From: Hidetoshi Seto <seto.hidetoshi@jp.fujitsu.com>
To: Linux Kernel list <linux-kernel@vger.kernel.org>
Subject: [PATCH] Add mem_nmi_panic enable system to panic on hard error
Date: Tue, 13 Dec 2005 15:38:16 +0900 [thread overview]
Message-ID: <439E6C58.6050301@jp.fujitsu.com> (raw)
Some x86 server fires NMI with reason 0x80 up if a parity error
occurs on its PCI-bus system or DIMM module.
However, such NMI cannot stop the system and data pollution,
because the NMI is _not_ "unknown", through unknown_nmi_panic
can panic the system on NMI which has no reason bits.
This patch adds "mem_nmi_panic" sysctl parameter that enable
system to switch its action on such NMI originated in a hard error.
Also it seems that x86_86 has same situation and problem,
so this is a couple of patch for 2 archs, i386 and x86_64.
signed-off-by: Hidetoshi Seto <seto.hidetoshi@jp.fujitsu.com>
H.Seto
-----
Documentation/filesystems/proc.txt | 16 +++++++
arch/i386/kernel/nmi.c | 71 +++++++++++++++++++++++++++-------
arch/x86_64/kernel/nmi.c | 76 ++++++++++++++++++++++++++++---------
arch/x86_64/kernel/traps.c | 2
include/asm-x86_64/nmi.h | 1
include/linux/sysctl.h | 1
kernel/sysctl.c | 13 ++++++
7 files changed, 146 insertions(+), 34 deletions(-)

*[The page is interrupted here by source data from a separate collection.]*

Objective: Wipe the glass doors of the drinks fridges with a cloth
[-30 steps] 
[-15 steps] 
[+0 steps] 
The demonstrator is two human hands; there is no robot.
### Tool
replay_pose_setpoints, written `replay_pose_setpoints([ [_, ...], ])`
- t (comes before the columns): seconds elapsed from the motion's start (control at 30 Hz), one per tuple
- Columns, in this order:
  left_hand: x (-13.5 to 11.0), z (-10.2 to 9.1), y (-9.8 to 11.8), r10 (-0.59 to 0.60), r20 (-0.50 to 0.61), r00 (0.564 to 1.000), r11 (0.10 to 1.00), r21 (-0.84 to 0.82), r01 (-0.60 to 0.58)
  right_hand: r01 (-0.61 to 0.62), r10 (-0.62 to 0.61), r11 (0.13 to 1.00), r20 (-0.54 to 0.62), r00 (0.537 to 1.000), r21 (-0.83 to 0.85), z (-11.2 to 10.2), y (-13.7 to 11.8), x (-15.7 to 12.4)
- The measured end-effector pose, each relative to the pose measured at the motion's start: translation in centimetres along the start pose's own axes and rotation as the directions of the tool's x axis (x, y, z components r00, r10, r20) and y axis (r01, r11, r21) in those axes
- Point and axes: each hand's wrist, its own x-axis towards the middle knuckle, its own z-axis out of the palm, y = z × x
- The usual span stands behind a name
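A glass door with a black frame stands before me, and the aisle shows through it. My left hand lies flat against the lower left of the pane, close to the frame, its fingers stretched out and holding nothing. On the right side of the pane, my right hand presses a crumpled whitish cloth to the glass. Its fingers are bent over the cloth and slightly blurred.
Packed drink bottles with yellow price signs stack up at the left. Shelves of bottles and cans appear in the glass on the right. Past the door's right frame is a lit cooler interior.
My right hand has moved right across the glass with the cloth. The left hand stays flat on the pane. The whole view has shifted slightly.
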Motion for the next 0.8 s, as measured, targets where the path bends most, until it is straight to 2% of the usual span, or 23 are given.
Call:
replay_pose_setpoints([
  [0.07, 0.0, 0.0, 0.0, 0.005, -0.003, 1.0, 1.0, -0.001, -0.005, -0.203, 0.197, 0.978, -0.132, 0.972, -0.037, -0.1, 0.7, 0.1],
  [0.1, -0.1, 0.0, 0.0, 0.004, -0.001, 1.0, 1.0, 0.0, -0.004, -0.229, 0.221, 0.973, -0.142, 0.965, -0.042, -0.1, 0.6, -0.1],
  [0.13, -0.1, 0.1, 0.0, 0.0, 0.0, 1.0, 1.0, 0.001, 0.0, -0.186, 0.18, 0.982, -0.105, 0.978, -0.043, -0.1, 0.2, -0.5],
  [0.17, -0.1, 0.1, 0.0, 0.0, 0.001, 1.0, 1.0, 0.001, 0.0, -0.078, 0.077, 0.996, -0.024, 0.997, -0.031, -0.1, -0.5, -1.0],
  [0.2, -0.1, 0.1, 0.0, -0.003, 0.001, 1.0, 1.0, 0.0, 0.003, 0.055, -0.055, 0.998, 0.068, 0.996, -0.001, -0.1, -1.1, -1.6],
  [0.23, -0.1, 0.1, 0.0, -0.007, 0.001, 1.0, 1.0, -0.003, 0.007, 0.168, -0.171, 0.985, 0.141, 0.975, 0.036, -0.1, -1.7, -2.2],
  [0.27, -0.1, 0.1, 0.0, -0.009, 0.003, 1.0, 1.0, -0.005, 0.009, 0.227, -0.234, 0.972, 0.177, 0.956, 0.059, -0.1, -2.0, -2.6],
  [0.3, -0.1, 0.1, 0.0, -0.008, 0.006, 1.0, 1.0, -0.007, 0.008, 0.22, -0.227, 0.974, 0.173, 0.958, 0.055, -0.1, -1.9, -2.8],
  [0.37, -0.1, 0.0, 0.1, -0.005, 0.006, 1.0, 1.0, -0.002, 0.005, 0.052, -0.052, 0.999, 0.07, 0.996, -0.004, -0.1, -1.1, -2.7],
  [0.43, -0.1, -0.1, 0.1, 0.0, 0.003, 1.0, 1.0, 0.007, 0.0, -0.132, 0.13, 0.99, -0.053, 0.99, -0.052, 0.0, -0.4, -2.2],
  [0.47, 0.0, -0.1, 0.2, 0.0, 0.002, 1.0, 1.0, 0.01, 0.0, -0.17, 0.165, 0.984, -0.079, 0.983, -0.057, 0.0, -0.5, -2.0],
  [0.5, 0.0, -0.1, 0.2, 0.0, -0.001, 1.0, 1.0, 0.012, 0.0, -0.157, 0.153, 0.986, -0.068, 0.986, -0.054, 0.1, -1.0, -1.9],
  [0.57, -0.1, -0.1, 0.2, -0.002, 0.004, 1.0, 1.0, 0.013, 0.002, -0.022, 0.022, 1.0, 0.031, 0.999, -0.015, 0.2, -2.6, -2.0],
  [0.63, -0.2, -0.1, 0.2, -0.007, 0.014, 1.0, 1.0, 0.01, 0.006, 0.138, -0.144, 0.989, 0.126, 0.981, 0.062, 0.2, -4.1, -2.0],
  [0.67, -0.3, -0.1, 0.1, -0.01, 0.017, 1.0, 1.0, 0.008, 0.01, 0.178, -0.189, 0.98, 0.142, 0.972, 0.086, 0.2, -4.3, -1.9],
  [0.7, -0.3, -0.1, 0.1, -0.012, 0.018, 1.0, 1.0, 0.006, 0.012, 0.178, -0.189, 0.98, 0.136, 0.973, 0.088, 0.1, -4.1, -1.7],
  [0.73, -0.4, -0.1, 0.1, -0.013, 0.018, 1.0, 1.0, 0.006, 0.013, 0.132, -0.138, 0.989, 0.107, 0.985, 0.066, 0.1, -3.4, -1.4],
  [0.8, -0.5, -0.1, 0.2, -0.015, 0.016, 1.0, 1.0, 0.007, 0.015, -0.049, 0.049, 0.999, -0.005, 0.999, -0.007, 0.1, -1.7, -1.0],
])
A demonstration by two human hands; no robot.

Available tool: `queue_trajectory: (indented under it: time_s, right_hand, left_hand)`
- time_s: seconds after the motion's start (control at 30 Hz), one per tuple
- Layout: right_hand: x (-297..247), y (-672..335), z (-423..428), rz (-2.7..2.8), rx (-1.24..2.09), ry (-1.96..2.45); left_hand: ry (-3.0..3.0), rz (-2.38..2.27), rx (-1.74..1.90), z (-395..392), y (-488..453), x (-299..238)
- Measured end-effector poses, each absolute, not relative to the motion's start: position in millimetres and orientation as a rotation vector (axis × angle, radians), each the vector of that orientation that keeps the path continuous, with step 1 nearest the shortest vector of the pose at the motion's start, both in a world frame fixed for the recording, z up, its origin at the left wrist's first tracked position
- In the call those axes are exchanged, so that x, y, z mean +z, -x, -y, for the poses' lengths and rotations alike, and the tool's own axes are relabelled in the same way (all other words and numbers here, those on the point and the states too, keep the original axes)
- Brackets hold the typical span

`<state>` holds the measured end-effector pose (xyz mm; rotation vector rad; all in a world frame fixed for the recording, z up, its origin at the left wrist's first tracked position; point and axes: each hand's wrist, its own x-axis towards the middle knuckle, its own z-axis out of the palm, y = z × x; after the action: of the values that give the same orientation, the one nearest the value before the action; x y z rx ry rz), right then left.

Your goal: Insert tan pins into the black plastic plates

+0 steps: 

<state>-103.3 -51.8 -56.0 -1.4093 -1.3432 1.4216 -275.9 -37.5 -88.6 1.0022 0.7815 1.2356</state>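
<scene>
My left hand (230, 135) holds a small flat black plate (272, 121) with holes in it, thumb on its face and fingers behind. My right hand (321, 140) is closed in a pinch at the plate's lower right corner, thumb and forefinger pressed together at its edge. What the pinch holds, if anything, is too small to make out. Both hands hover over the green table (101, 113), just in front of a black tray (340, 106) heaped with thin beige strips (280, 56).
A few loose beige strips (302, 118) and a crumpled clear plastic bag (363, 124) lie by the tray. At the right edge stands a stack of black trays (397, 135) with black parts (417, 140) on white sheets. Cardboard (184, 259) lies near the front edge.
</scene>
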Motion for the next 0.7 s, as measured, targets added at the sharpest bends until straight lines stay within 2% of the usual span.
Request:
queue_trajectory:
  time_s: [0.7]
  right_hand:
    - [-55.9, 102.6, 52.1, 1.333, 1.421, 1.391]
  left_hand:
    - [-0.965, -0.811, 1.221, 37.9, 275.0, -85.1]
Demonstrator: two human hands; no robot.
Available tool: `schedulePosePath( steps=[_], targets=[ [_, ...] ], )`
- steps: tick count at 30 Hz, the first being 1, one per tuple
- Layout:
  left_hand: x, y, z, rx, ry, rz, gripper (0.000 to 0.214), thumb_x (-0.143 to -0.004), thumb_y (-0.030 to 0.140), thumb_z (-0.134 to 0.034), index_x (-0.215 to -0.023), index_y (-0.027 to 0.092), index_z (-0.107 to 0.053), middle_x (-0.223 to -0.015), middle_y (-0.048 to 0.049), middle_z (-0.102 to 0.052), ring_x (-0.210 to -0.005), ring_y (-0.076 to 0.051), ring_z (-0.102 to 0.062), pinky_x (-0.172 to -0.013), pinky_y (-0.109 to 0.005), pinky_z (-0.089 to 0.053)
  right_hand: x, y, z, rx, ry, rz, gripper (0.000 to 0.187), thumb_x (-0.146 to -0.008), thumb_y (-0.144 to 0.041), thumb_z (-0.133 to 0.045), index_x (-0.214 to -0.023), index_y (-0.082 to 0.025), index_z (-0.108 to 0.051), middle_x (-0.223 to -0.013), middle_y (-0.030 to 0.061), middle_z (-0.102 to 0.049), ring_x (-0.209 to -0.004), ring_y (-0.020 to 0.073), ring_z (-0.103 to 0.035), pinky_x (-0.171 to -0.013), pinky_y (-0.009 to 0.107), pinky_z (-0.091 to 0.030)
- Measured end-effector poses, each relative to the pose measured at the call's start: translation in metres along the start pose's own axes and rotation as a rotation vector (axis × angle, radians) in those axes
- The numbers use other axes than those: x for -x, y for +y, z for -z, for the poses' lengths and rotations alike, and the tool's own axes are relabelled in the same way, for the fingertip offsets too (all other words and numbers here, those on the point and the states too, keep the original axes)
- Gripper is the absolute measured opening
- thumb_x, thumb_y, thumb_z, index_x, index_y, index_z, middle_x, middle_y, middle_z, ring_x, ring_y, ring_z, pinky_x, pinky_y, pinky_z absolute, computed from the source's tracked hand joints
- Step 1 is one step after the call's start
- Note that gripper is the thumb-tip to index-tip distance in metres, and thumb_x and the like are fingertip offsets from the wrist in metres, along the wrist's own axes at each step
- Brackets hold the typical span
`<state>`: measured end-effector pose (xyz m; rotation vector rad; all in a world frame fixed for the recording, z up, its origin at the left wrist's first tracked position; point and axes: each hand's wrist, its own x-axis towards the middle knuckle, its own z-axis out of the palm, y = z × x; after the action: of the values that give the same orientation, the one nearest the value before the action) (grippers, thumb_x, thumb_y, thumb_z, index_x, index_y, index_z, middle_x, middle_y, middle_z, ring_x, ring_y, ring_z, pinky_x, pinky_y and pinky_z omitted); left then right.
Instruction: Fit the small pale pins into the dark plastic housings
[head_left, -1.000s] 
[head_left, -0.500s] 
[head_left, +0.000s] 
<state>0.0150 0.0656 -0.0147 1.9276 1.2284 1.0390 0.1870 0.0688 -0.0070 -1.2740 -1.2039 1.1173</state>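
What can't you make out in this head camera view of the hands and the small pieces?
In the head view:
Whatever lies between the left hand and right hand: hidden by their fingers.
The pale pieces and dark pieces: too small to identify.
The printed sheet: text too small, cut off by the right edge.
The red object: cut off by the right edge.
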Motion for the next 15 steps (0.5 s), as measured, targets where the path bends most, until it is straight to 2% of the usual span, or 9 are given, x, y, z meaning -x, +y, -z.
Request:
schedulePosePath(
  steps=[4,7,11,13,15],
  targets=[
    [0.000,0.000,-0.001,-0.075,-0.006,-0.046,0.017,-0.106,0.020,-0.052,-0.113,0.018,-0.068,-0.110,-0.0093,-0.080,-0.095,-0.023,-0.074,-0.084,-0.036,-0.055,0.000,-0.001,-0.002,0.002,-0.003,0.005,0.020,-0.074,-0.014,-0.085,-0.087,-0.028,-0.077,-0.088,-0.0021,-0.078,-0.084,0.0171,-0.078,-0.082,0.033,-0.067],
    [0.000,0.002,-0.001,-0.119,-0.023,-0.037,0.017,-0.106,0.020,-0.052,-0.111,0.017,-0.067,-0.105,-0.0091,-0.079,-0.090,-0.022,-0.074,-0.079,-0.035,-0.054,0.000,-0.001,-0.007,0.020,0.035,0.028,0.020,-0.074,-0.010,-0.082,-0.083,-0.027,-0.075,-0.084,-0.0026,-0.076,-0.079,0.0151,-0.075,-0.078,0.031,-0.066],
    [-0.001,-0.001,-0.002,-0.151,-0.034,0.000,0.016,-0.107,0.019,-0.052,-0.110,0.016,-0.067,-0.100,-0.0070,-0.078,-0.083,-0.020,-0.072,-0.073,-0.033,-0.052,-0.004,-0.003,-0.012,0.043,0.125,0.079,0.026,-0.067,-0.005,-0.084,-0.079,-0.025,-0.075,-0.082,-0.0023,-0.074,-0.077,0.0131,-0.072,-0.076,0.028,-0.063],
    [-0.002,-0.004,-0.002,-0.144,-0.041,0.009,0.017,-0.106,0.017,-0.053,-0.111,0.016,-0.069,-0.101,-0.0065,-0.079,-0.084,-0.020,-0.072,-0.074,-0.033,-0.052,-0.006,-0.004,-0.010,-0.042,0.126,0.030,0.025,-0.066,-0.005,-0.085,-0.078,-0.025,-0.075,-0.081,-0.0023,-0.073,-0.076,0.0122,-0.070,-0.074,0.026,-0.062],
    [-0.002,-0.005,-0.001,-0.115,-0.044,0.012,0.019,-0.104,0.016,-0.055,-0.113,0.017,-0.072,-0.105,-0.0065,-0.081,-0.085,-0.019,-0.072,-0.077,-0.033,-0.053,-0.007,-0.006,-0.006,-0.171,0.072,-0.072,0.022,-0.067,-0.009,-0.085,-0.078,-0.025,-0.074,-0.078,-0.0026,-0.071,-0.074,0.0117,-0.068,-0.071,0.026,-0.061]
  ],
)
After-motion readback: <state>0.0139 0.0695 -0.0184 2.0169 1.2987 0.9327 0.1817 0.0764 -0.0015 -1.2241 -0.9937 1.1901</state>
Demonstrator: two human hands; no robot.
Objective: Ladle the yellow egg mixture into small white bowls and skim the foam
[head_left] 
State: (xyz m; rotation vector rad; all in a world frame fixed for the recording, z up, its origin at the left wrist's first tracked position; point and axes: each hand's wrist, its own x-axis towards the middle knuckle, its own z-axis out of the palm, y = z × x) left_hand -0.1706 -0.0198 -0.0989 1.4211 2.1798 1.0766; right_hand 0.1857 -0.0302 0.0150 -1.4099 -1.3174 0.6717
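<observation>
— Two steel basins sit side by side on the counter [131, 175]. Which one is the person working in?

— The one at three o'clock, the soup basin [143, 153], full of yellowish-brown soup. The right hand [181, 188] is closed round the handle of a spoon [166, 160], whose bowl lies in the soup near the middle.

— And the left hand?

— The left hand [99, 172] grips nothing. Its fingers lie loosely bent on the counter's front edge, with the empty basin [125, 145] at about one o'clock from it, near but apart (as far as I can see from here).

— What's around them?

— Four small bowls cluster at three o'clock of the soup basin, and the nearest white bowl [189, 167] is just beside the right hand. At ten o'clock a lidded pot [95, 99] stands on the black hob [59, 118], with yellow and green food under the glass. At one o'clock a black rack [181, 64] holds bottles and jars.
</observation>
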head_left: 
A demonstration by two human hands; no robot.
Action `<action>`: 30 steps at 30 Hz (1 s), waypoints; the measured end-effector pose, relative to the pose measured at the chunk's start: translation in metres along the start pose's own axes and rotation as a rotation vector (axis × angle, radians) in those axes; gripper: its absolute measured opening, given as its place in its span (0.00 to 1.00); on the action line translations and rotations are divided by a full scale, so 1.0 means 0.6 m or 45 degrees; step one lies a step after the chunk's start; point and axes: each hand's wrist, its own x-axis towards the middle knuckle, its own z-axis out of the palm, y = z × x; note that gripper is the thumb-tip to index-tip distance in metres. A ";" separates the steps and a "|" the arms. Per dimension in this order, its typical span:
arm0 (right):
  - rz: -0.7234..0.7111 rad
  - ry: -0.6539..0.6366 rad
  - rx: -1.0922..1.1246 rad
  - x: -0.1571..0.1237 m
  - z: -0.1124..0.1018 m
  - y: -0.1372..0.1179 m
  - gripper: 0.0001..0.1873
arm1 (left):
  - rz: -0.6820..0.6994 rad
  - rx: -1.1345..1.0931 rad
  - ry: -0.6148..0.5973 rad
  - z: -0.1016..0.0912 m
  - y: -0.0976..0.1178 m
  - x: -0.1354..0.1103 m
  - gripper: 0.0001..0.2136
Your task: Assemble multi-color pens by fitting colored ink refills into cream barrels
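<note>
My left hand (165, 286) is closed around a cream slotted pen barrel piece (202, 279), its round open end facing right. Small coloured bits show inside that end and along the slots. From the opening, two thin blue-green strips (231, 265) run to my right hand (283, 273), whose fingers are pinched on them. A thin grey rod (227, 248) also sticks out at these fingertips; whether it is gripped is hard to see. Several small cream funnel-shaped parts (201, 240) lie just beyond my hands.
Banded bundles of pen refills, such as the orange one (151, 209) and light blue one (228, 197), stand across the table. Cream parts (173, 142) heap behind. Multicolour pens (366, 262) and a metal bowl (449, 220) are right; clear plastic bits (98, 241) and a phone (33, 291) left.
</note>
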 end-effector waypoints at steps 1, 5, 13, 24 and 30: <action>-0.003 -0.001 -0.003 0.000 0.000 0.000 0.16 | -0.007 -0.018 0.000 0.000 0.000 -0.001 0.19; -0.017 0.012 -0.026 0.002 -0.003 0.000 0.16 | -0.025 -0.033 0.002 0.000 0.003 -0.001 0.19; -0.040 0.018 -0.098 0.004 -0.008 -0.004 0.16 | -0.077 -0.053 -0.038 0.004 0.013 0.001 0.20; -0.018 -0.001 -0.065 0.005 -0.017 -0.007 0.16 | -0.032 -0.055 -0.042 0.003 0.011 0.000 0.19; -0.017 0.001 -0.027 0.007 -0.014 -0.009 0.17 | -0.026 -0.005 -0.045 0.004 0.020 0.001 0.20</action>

Index: linux-2.6.15-rc5/kernel/sysctl.c
===================================================================
--- linux-2.6.15-rc5.orig/kernel/sysctl.c
+++ linux-2.6.15-rc5/kernel/sysctl.c
@@ -72,6 +72,9 @@ extern int pid_max_min, pid_max_max;
int unknown_nmi_panic;
extern int proc_unknown_nmi_panic(ctl_table *, int, struct file *,
void __user *, size_t *, loff_t *);
+int mem_nmi_panic;
+extern int proc_mem_nmi_panic(ctl_table *, int, struct file *,
+ void __user *, size_t *, loff_t *);
#endif
/* this is needed for the proc_dointvec_minmax for [fs_]overflow UID and GID */
@@ -656,6 +659,16 @@ static ctl_table kern_table[] = {
.proc_handler = &proc_dointvec,
},
#endif
+#if defined(CONFIG_X86_LOCAL_APIC) && defined(CONFIG_X86)
+ {
+ .ctl_name = KERN_MEM_NMI_PANIC,
+ .procname = "mem_nmi_panic",
+ .data = &mem_nmi_panic,
+ .maxlen = sizeof (int),
+ .mode = 0644,
+ .proc_handler = &proc_mem_nmi_panic,
+ },
+#endif
{ .ctl_name = 0 }
};
Index: linux-2.6.15-rc5/arch/i386/kernel/nmi.c
===================================================================
--- linux-2.6.15-rc5.orig/arch/i386/kernel/nmi.c
+++ linux-2.6.15-rc5/arch/i386/kernel/nmi.c
@@ -34,6 +34,7 @@
unsigned int nmi_watchdog = NMI_NONE;
extern int unknown_nmi_panic;
+extern int mem_nmi_panic;
static unsigned int nmi_hz = HZ;
static unsigned int nmi_perfctr_msr; /* the MSR to reset in NMI handler */
static unsigned int nmi_p4_cccr_val;
@@ -572,15 +573,40 @@ void nmi_watchdog_tick (struct pt_regs *
#ifdef CONFIG_SYSCTL
-static int unknown_nmi_panic_callback(struct pt_regs *regs, int cpu)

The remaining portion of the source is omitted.